18 mai 2026 às 14:11
Titular da Delegacia Especializada de Homicídios e Proteção à Pessoa (DHPP) de Cachoeiro, Felipe Vivas
Titular da Delegacia Especializada de Homicídios e Proteção à Pessoa (DHPP) de Cachoeiro, Felipe Vivas Andrade Ribeiro/ TV Gazeta Sul

A Polícia Civil investiga a motivação do assassinato da empresária Flaviana Granzieiri, de 46 anos, ocorrido na noite da última sexta-feira (15), no bairro Gilson Carone, em Cachoeiro de Itapemirim, no Sul do Espírito Santo. O principal suspeito do crime é o enteado da vítima, de 26 anos, que ainda não foi localizado.


Segundo o titular da Delegacia Especializada de Homicídios e Proteção à Pessoa (DHPP) de Cachoeiro, delegado Felipe Vivas, duas linhas de investigação são consideradas: vingança ou uma discussão entre a vítima e o suspeito.

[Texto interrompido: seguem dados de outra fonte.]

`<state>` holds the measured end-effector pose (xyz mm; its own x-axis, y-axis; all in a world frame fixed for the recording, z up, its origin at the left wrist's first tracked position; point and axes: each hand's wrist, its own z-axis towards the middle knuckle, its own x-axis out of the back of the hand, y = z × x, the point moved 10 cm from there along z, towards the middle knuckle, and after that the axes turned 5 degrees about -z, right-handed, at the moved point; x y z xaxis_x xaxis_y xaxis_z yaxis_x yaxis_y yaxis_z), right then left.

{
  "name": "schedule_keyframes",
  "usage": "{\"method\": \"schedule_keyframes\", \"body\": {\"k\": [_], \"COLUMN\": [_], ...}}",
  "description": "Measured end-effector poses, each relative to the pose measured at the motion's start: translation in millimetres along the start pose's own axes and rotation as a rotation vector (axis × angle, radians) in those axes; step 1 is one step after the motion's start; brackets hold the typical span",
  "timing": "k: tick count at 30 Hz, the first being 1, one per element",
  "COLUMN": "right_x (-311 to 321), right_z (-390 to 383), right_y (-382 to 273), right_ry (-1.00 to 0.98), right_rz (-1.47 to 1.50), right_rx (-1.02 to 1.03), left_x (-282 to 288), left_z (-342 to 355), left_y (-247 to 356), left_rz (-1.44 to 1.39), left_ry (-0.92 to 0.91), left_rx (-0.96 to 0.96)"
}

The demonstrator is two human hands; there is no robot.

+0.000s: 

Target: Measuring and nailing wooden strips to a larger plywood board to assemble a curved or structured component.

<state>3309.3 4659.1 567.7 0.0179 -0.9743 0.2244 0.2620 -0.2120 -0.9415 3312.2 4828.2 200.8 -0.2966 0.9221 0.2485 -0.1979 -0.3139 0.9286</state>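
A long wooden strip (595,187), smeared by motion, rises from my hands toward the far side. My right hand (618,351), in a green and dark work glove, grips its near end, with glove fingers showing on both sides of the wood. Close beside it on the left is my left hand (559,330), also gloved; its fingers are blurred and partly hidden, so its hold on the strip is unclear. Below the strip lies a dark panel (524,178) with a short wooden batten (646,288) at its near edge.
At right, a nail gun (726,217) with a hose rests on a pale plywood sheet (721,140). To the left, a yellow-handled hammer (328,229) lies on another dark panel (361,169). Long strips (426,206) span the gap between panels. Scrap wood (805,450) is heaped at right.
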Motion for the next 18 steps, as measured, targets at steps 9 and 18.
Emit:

“O caso é tratado como um crime bárbaro. Trabalhamos com duas possibilidades: uma de vingança, a partir de informações já colhidas, e outra de que o crime teria ocorrido após uma agressão, em que a vítima teria desferido dois tapas no rosto do suspeito. Ele teria ido até a casa, retornado armado e efetuado os disparos”, afirmou o delegado em entrevista ao repórter Matheus Passos, da TV Gazeta Sul.


Flaviana foi morta com três tiros. Ela trabalhava com o marido em um restaurante no mesmo bairro onde ocorreu o crime.

Empresária Flaviana Granzieiri, de 46 anos
Empresária Flaviana Granzieiri, de 46 anos Arquivo da família

De acordo com a Polícia Civil, a Polícia Militar realizou diligências no dia do homicídio na tentativa de localizar o suspeito, mas ele não foi encontrado. Como não houve prisão em flagrante, a corporação agora depende de decisão judicial para solicitar a prisão temporária ou preventiva do investigado.


“A equipe da DHPP está reunindo elementos para apresentar à Justiça um inquérito consistente, com provas materiais e periciais, para esclarecer o que de fato aconteceu”, disse o delegado.


A polícia também apura se houve participação de outras pessoas no crime e reforça que a população pode colaborar com informações, inclusive imagens de câmeras de segurança, por meio do Disque-Denúncia 181.